◆ TASK ITEM:
The reply should hold only the lines below beginning at the one with "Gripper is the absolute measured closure" and ending at the one with "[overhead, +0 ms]", copied exactly, with every picture left out.

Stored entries
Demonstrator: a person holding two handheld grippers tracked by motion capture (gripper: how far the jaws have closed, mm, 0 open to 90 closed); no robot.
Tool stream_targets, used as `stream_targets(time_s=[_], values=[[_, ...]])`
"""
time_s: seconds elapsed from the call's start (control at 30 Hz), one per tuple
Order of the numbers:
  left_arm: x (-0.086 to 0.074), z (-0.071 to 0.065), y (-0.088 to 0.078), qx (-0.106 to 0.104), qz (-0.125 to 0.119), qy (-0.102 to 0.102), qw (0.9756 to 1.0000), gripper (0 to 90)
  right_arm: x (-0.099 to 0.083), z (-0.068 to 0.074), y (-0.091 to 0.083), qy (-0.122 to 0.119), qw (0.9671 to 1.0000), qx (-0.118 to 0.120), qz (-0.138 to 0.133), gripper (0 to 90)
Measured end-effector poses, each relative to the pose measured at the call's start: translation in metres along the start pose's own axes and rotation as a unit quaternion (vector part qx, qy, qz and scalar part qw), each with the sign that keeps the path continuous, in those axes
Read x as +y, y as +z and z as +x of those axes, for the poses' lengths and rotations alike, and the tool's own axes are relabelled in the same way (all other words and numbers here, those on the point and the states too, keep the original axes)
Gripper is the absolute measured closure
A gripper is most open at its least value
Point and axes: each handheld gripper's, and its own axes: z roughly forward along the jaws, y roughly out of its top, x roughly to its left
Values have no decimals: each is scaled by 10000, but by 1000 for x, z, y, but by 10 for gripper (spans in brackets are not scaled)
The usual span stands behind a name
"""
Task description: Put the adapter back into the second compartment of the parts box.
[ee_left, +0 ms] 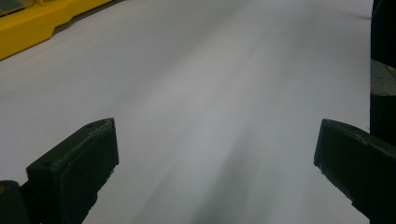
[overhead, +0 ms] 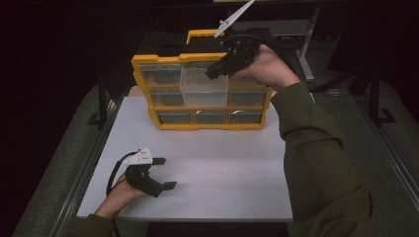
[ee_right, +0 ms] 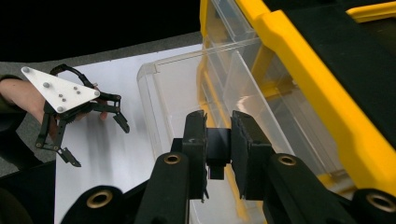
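A yellow organizer point(overhead: 202, 124) with clear drawers stands upright at the back of the white table point(overhead: 222, 168). Its top middle drawer point(overhead: 203, 89) is pulled out toward me. My right gripper point(overhead: 213, 70) hovers over that drawer's right side, shut on a small black piece point(ee_right: 218, 151) held just above the open drawer point(ee_right: 187, 93). The yellow frame point(ee_right: 299, 70) runs along the right of the right gripper view. Low over the table's front left, my left gripper point(overhead: 165, 173) stands open and holds nothing; its fingers point(ee_left: 79, 163) spread wide over bare white surface. It appears again as the left gripper point(ee_right: 97, 142).
The organizer's yellow base point(ee_left: 32, 28) lies at the far left in the left gripper view. A carry handle point(overhead: 202, 34) tops the organizer. Another table's leg point(overhead: 306, 44) stands behind at the back right. Dark floor surrounds the table, with rails along both sides.
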Motion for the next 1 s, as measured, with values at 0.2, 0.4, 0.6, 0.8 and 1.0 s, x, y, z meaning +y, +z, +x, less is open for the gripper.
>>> stream_targets(time_s=[0.2, 0.4, 0.6, 0.8, 1.0], values=[[0, 0, 0, -3, 0, 5, 10000, 0, 2, -2, 14, 6, 9999, 32, 111, 747], [0, 0, 0, -1, 7, -3, 10000, 0, 1, -3, 20, 45, 9998, 27, 168, 719], [0, -1, 0, -2, 14, -3, 10000, 0, 0, -4, 14, 43, 9999, -31, 86, 699], [0, -1, 0, 2, 6, -18, 10000, 0, -2, -5, 4, 104, 9999, -101, 20, 685], [0, 1, 1, 7, 14, -71, 10000, 0, -7, -6, -13, 191, 9997, -145, -61, 676]])
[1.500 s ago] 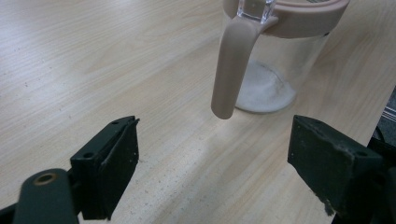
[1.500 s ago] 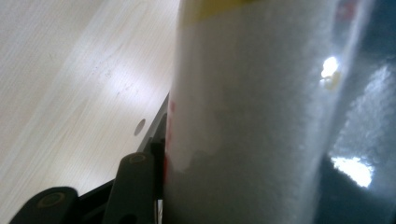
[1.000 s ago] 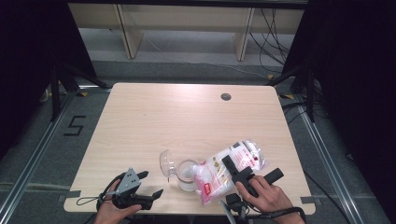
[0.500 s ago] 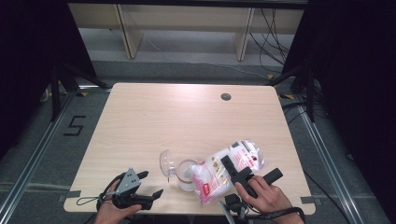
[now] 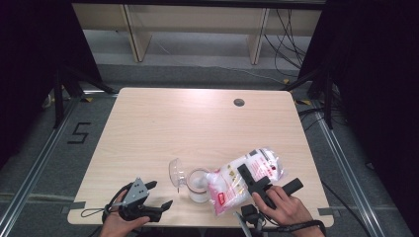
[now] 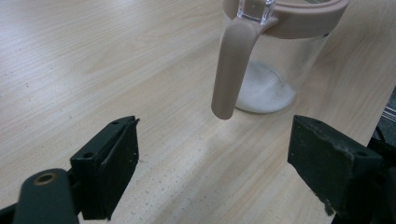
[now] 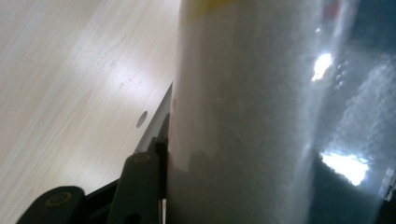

◆ RESULT BELOW:
Gripper is the absolute measured closure
A gripper is most open at its least value
Point and axes: each handheld gripper's, and its own axes: z roughly forward along the jaws, y roughly out of its top, x roughly to its left
Values have no decimals: each is scaled by 10000, but by 1000 for x, z, y, but by 10 for gripper (spans in brackets are not scaled)
The usual span stands behind a name
"""
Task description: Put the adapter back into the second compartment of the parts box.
[ee_left, +0 ms] 
[overhead, +0 ms] 

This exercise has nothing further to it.